United States District Court, E. D. Pennsylvania.

June 17, 1974.

Anstine & Anstine by William B. Anstine, Jr., York, Pa., for plaintiffs.

Pepper, Hamilton & Scheetz by Murray S. Levin, Philadelphia, Pa., for defendant.

 
MEMORANDUM AND ORDER

HANNUM, District Judge.

Presently before the Court is defendant's Motion For Partial Summary Judgment as respects the wrongful death cause of action. Plaintiffs brought this action more than one year after the death of the decedent. For this reason, defendant contends that the action is time barred by the Pennsylvania Wrongful Death Statute of Limitations, 12 P. S. § 1603.

The issue involved is whether the statute of limitations runs from the time of the injury (here, the death) as 12 P.S. § 1603 would seem to indicate, or from the time that plaintiffs reasonably should have known that defendant's actions caused the death. The cases cited by the plaintiffs, Prince v. Trustees of the University of Pennsylvania, 282 F. Supp. 832 (E.D.Pa.1968) and Frankel v. Styer, 209 F. Supp. 509 (E.D.Pa.1962) are concerned with a different issue, namely, whether the statute of limitations starts to run at the time of the injurious wrongful conduct or at the subsequent time when the physical injury becomes known.

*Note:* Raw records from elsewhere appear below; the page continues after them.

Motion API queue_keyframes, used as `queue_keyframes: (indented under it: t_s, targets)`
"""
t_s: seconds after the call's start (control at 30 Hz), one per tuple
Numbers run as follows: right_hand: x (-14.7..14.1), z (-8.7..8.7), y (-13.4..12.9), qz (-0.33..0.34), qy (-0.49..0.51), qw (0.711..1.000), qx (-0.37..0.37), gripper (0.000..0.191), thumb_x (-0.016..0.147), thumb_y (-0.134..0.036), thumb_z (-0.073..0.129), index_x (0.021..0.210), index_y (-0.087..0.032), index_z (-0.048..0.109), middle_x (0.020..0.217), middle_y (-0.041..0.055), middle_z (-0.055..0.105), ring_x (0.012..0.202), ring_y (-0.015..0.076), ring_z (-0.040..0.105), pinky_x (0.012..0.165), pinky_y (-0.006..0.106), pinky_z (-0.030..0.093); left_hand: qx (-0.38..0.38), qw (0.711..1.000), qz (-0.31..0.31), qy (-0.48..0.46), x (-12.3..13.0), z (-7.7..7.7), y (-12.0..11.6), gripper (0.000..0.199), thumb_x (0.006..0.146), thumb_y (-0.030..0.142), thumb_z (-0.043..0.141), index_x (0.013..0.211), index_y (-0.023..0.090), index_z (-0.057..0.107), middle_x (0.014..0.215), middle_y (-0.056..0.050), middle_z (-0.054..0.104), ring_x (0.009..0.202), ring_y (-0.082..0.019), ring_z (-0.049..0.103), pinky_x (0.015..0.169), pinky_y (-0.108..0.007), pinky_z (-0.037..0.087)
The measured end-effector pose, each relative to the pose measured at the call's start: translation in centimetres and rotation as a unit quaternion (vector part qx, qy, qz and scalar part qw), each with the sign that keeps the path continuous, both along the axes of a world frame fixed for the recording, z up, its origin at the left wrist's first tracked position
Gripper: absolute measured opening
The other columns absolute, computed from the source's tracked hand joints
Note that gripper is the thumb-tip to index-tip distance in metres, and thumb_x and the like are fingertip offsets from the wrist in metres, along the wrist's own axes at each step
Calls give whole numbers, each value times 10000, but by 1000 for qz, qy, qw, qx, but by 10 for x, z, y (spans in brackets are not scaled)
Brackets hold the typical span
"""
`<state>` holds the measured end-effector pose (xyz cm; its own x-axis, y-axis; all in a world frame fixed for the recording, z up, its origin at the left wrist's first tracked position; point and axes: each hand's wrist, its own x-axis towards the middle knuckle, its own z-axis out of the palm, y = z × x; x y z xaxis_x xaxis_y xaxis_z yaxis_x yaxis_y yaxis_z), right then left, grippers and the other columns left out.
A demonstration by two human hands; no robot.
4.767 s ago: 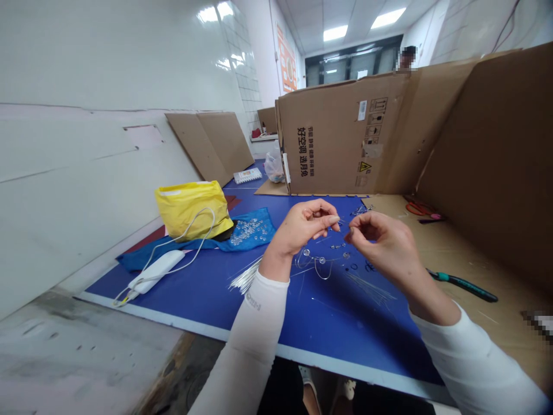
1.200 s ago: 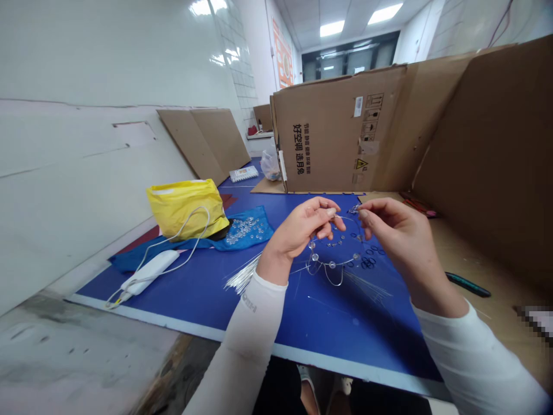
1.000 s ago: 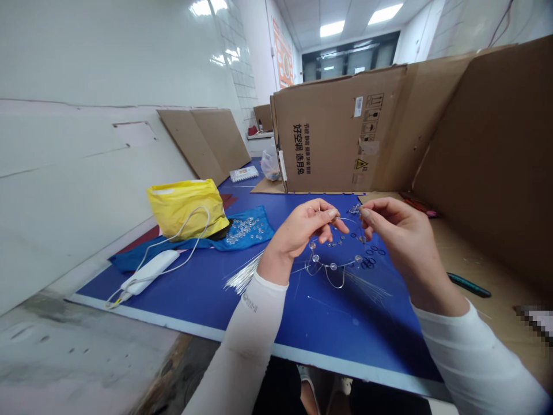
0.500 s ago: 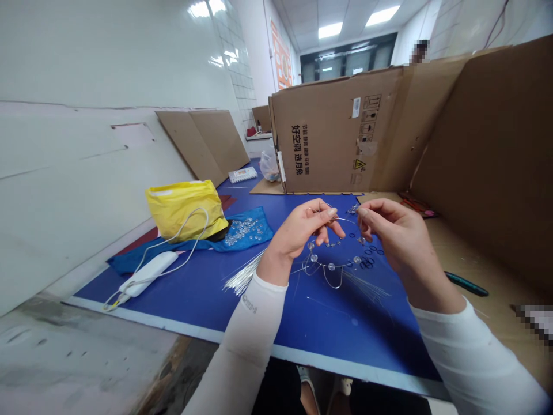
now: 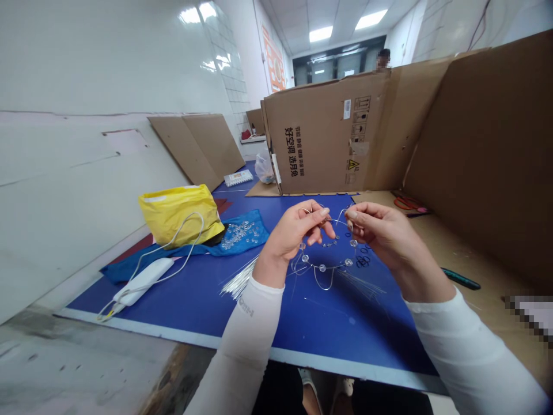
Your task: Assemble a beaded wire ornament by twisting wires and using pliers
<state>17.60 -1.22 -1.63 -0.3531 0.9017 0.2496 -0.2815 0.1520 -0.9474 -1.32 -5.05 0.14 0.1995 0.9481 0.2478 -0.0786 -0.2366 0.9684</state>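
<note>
A thin wire strand with clear beads (image 5: 322,268) hangs in a loop below both hands, above the blue tabletop (image 5: 285,323). My left hand (image 5: 307,227) pinches the wire between thumb and forefinger, its other fingers curled loosely. Close by on the right, my right hand (image 5: 371,227) pinches the wire too, and a short stretch of it spans the gap between the fingertips. A bundle of straight silvery wires (image 5: 242,278) lies beside my left forearm. Small dark rings (image 5: 363,262) rest on the table behind the strand, near my right hand.
Clear beads (image 5: 244,231) lie on a blue cloth beside a yellow bag (image 5: 181,216). A white power strip (image 5: 144,280) with a cable is at left. A large cardboard box (image 5: 319,138) stands behind. Red-handled scissors (image 5: 408,203) and a green-handled tool (image 5: 461,278) are at right.
The view has shifted slightly, so the scene sits a little further left. My right hand has come slightly closer to my left hand, and both still pinch the wire.
</note>
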Motion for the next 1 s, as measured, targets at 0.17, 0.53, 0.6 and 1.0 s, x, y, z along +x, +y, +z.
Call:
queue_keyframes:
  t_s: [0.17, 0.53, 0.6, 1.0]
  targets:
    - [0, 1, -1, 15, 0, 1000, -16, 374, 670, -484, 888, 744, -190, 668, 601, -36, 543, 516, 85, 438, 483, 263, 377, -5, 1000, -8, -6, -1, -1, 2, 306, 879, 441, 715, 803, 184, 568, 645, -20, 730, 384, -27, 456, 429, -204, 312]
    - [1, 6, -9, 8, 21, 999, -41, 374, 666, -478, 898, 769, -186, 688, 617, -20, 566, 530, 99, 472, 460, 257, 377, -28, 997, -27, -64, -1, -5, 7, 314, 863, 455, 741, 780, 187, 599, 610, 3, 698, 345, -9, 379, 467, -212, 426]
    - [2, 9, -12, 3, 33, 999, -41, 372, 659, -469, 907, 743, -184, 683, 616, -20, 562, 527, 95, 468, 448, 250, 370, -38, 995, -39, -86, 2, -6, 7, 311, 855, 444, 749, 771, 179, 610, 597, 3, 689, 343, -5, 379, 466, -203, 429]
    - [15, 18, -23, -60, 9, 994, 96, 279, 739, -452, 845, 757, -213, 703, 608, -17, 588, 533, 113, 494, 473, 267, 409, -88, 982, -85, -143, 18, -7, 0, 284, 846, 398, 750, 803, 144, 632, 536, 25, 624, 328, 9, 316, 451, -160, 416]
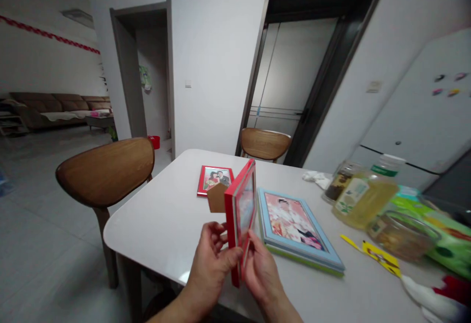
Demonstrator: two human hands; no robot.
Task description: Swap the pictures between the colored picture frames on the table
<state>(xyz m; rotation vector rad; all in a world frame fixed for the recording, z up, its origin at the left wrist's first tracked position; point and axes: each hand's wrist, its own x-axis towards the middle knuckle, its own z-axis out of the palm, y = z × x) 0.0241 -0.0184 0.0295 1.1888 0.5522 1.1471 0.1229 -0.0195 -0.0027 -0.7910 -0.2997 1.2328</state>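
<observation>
A red picture frame [231,215] stands on edge above the table, seen from its side, with a brown stand flap [217,198] sticking out from its back. My left hand [212,257] is closed on its lower left side, thumb against the edge. Fingers of my right hand [260,270] grip the lower right side. Behind it on the table lies another red frame [199,186] with a photo of a couple. To the right, a light blue picture frame [265,217] rests on a green-edged one [305,262].
On the right of the white table [158,215] stand a bottle of yellow liquid [368,195], a dark-filled jar [340,181] and a clear container [403,237]. A green package [451,237] and a yellow strip [382,258] lie nearby. Wooden chairs [110,168] flank the table.
</observation>
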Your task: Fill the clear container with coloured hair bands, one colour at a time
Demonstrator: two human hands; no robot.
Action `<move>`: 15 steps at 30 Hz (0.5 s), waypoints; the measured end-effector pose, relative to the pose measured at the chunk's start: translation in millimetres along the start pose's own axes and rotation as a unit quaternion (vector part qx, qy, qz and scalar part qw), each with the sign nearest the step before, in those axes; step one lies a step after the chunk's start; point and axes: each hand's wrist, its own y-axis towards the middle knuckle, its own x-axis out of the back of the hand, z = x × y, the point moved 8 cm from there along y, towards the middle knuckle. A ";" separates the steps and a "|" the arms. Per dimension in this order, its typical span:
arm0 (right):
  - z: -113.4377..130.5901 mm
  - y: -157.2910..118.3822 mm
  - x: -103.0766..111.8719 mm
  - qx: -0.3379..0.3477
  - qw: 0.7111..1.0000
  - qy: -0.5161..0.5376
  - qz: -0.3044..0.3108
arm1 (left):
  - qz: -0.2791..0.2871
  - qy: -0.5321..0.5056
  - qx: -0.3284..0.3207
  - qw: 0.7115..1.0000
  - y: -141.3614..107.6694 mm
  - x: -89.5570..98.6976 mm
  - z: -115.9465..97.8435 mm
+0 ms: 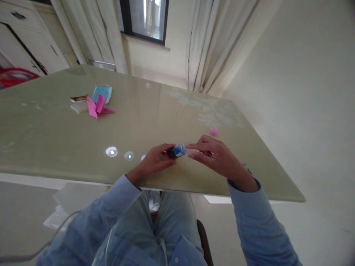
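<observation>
Over the table's near edge, my left hand (155, 159) is closed around a small bottle-like object (179, 150). That object is tilted, with a dark, partly red end in the left fingers and a blue middle. Its other end is clear and points to the right. There the index finger and thumb of my right hand (212, 152) pinch at the clear tip. Fingers cover part of the object, so its exact kind is hard to make out.
A small pink piece (213, 131) lies beyond my right hand, and thin blue scraps (247, 168) lie to its right. At the left are a pink folded-paper crane (97, 106), a blue face mask (102, 93) and a brown packet (78, 98). A wall stands close on the right.
</observation>
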 end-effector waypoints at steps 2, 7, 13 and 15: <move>-4.2 -7.2 3.4 -0.019 0.998 0.046 -0.042 | 0.010 -0.015 0.010 1.000 -0.5 -1.5 0.0; -12.2 -23.1 -20.2 -0.072 0.982 0.126 -0.123 | 0.034 -0.051 0.009 0.998 -1.8 -3.9 -4.4; -5.6 -15.8 -58.8 -0.054 0.975 0.158 -0.146 | 0.050 -0.047 -0.013 0.998 -3.0 -6.0 -8.7; -5.4 -14.3 -56.8 -0.055 0.971 0.159 -0.172 | 0.048 -0.035 -0.011 0.998 -3.5 -6.5 -9.1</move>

The statute of limitations in a wrongful death action under 12 P.S. § 1603 should be construed in conformity with the interpretation of the statute of limitations in a personal injury action under 12 P.S. § 34. The rule in personal injury actions is that the statute does not begin to run until discovery of the cause of the harm or the time when the cause of the harm reasonably should have been discovered. *1155 Carney v. Barnett, 278 F. Supp. 572 (E. D.Pa.1967). In Schenebeck v. Sterling Drug, Inc., 291 F. Supp. 368 (E.D.Ark. 1968), aff'd, 423 F.2d 919 (8th Cir. 1970) the Court held that for the statute of limitations to commence in favor of the drug manufacturer, plaintiff not only had to be aware that he has suffered injury but also that there was a probable causal connection between the product's use and the injury, 291 F. Supp. at 376.

Summary judgment may be granted under Fed.R.Civ.P. 56 if there is no genuine issue as to any material fact. Here, there is a question of fact as to when the plaintiffs knew or should have known that the defendant's drug could have been a factor in causing the death of plaintiffs' deceased.